Nor are we without some glimpse of light, why it hath pleased God of his grace, that the believing Jesus to be the Messiah should be that faith which he would impute to men for righteousness. It is evident from scripture, that our Saviour despised the shame and endured the cross for the joy set before him ; which joy, it is also plain, was a kingdom. But, in this kingdom, which his Father had appointed to him, he could have none but voluntary subjects; such as leaving the kingdom of darkness, and of the prince of this world, with all the pleasures, pomps, and vanities thereof would put themselves under his dominion, and translate themselves into his kingdom; which they did, by believing and owning him to be the Messiah their King, and thereby taking him to rule over them. For the faith for which God justifieth, is not an empty speculation, but a faith joined with repentance, and working by love. And for this, which was, in effect, to return to God himself, and to their natural allegiance due to him, and to advance as much as lay in them, the glory of the kingdom, which he had promised his Son; God was pleased to declare, he would accept them, receive them to grace, and blot out all their former transgressions.

This is evidently the covenant of grace, as delivered in the scriptures : and if this be not, I desire any one to tell me what it is, and what are the terms of it.
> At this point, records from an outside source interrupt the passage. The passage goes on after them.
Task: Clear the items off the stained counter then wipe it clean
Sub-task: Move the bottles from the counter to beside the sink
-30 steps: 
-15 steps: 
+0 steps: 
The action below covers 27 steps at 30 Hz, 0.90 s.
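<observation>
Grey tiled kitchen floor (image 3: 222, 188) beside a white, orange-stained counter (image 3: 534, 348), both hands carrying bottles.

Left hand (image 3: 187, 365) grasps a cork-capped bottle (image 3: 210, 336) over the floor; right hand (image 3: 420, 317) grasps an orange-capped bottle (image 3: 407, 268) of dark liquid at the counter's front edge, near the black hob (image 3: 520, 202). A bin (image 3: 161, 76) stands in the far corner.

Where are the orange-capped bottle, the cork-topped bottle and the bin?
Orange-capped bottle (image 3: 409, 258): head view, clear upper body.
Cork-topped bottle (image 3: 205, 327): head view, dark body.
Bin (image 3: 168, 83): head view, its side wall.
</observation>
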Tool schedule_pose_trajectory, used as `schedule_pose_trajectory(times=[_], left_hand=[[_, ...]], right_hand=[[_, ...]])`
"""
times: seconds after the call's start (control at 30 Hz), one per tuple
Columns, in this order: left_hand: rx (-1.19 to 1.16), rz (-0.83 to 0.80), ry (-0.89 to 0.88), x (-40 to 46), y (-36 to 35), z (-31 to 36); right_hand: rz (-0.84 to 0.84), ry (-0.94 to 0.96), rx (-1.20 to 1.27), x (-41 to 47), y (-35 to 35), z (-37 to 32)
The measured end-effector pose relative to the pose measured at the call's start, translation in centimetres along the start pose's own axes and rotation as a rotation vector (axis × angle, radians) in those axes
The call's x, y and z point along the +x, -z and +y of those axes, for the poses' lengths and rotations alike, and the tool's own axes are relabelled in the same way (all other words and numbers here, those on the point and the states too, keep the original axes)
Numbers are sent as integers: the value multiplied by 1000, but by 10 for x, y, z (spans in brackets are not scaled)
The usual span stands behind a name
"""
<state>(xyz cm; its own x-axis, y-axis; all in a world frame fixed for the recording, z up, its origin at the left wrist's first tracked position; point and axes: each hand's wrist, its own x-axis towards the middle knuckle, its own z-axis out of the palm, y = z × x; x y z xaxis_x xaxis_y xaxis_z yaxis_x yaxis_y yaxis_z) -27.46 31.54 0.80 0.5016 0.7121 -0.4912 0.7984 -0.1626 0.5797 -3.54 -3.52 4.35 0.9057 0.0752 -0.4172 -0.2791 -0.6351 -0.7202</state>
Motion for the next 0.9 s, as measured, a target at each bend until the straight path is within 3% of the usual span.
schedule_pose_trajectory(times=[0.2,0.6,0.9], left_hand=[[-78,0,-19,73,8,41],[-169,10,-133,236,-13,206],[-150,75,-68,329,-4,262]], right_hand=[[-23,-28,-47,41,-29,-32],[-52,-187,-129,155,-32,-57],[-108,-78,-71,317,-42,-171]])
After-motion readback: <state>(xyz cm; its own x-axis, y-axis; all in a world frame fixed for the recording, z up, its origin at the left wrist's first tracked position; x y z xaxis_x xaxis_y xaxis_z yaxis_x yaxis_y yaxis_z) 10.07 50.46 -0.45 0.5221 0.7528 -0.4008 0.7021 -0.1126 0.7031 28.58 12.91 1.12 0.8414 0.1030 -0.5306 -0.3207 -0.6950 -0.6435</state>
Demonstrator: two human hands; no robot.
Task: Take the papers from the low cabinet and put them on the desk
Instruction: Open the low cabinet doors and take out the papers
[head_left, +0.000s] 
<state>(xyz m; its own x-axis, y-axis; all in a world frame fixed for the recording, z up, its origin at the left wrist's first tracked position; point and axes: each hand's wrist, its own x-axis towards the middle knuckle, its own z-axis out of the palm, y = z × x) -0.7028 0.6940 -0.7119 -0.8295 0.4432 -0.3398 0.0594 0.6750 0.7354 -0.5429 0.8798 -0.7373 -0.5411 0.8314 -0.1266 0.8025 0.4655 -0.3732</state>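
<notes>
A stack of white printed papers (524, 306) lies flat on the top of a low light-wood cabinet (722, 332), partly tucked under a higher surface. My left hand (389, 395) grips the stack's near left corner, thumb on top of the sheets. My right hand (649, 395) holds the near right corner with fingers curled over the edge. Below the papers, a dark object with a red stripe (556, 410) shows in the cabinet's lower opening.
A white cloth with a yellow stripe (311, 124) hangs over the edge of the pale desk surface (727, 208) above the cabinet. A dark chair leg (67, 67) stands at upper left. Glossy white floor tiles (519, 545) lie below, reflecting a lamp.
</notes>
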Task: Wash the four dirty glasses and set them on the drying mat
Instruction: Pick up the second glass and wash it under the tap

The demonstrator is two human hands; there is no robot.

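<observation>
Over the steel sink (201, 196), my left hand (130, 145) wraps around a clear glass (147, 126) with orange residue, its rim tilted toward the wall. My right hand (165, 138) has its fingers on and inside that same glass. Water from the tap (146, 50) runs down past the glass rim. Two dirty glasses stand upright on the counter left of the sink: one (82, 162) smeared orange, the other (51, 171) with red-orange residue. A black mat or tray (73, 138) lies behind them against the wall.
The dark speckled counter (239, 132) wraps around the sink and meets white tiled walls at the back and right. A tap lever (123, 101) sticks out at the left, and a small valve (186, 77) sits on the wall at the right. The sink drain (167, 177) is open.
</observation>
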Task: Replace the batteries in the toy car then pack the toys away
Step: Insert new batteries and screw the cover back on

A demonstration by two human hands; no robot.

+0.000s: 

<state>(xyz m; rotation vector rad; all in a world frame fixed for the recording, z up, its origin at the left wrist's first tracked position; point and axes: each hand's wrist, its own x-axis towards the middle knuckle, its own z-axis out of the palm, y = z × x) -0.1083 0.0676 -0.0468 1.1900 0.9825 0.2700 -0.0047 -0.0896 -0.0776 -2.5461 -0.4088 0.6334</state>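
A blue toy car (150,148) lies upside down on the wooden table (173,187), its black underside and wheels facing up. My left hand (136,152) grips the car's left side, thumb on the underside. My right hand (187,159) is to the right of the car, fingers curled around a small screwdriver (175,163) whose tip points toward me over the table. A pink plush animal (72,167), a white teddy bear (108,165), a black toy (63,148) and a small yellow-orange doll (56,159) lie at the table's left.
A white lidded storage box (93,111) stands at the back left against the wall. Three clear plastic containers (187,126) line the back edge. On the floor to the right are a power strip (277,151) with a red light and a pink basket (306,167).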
It is a law of faith, whereby God has promised to forgive all our sins, upon our repentance and believing something ; and to impute that faith to us for righteousness. Now I ask, what it is by the law of faith, we are required to believe? For until that be known, the law of faith is not distinctly known; nor the terms of the covenant upon which the all-merciful God graciously offers us salvation. And, if any one will say, this is not known, nay, is not easily and certainly to be known under the gospel, I desire him to tell me, what the greatest enemies of christianity can say worse against it? For a way proposed to salvation, that does not certainly lead thither, or is proposed, so as not to be known, are very little different as to their consequence; and mankind would be left to wander in darkness and uncertainty, with the one as well as the other.

I do not write this for controversy's sake; for had I minded victory, I would not have given the unmasker this new matter of exception. I know whatever is said, he must be bawling for his fashionable and profitable orthodoxy, and cry out against this too, which I have here added, as socinianism; and cast that name upon all that differs from what is held by those he would recommend his zeal to in writing. I call it bawling, for whether what he has said be reasoning, I shall refer to those of his own brotherhood, if he be of any brotherhood, and there be any that will join with him in his set of fundamentals, when his creed is made.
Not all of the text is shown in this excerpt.